# ABOUT THIS TASK:
Please return the lines below verbatim, beginning at the one that has "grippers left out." and stopping after the one that has "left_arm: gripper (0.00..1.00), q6", and add no other lines.

====== TASK MATERIAL

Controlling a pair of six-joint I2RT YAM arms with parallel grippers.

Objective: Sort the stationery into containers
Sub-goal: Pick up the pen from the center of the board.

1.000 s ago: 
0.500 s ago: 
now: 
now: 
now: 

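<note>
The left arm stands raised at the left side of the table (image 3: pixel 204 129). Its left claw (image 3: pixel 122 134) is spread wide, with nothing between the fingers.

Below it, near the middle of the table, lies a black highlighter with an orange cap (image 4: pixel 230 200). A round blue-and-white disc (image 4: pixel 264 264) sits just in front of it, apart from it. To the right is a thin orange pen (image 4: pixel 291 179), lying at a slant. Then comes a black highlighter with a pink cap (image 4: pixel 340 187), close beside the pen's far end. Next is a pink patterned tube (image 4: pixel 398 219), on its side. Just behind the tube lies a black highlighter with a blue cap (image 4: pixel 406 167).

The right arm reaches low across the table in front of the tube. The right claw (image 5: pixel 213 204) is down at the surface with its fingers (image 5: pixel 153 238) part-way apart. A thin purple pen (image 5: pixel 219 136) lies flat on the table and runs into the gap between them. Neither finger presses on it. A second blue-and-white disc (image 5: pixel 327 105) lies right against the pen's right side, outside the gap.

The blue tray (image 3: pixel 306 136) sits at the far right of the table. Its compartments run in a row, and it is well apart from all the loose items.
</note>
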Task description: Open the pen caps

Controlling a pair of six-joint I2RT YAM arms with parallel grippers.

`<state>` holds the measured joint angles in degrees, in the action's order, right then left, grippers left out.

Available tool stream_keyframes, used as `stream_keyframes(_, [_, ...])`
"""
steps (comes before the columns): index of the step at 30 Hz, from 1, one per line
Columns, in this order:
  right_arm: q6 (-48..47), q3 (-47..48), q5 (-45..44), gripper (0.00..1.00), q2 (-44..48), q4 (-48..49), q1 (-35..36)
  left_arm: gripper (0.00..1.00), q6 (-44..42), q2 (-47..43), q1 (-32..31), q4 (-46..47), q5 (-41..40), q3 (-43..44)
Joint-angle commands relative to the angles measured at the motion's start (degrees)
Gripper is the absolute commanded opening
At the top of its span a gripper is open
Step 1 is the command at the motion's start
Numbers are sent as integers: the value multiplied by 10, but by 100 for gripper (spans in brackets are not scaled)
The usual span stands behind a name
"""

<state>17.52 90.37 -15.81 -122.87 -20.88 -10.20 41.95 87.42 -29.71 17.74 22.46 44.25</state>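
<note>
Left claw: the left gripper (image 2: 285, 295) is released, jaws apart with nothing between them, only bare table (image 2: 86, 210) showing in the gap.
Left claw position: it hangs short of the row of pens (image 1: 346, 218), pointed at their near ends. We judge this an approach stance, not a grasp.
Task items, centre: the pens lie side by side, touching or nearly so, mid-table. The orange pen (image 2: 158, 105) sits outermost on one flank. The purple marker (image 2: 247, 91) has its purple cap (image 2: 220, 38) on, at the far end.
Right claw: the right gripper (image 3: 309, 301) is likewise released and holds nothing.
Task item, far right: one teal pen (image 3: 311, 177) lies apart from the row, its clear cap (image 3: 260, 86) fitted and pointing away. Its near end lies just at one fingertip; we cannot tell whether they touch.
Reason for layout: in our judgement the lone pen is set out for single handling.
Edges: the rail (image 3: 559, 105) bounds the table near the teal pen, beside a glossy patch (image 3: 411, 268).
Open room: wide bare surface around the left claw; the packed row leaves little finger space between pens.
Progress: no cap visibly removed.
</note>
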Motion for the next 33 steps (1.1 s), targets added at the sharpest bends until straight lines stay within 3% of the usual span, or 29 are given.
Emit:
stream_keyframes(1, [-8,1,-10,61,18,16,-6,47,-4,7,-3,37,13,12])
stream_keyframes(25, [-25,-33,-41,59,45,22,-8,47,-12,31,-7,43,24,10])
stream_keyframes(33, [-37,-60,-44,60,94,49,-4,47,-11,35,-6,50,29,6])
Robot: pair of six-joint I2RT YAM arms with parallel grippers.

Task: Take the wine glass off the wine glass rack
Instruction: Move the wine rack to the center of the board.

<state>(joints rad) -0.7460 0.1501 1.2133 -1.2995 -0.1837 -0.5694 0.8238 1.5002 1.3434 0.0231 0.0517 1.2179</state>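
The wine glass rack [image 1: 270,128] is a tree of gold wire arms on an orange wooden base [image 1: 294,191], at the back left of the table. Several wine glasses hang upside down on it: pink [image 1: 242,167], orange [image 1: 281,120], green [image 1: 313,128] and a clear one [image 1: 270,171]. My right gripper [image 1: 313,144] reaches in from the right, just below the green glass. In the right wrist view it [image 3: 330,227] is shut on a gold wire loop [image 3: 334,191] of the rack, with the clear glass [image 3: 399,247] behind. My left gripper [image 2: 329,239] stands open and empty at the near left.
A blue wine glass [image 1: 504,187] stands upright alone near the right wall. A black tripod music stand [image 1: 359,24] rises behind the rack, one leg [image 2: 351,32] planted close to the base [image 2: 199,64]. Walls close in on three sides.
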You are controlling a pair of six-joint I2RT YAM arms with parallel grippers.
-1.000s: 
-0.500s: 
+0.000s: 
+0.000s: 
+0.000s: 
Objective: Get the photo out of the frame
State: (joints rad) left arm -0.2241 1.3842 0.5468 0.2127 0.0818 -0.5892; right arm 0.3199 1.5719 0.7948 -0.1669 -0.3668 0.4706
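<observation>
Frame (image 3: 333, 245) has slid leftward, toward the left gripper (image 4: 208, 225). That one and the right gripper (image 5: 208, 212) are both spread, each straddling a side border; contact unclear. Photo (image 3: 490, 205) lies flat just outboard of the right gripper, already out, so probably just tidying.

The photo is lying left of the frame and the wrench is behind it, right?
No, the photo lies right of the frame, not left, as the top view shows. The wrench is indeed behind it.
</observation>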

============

# RESPONSE BELOW:
`<state>` holds the measured joint angles in degrees, in the action's order, right then left, grippers left out.

Available tool stream_keyframes, used as `stream_keyframes(_, [_, ...])`
"""
steps (comes before the columns): index of the step at 30 Hz, from 1, one per line
Columns, in this order:
  right_arm: q6 (-48..47), q3 (-47..48), q5 (-45..44), gripper (0.00..1.00), q2 (-44..48), q4 (-48..49), q1 (-35..36)
  left_arm: gripper (0.00..1.00), q6 (-44..42), q2 (-47..43), q1 (-32..31), q4 (-46..47), q5 (-41..40), q3 (-43..44)

The generated output is now complete.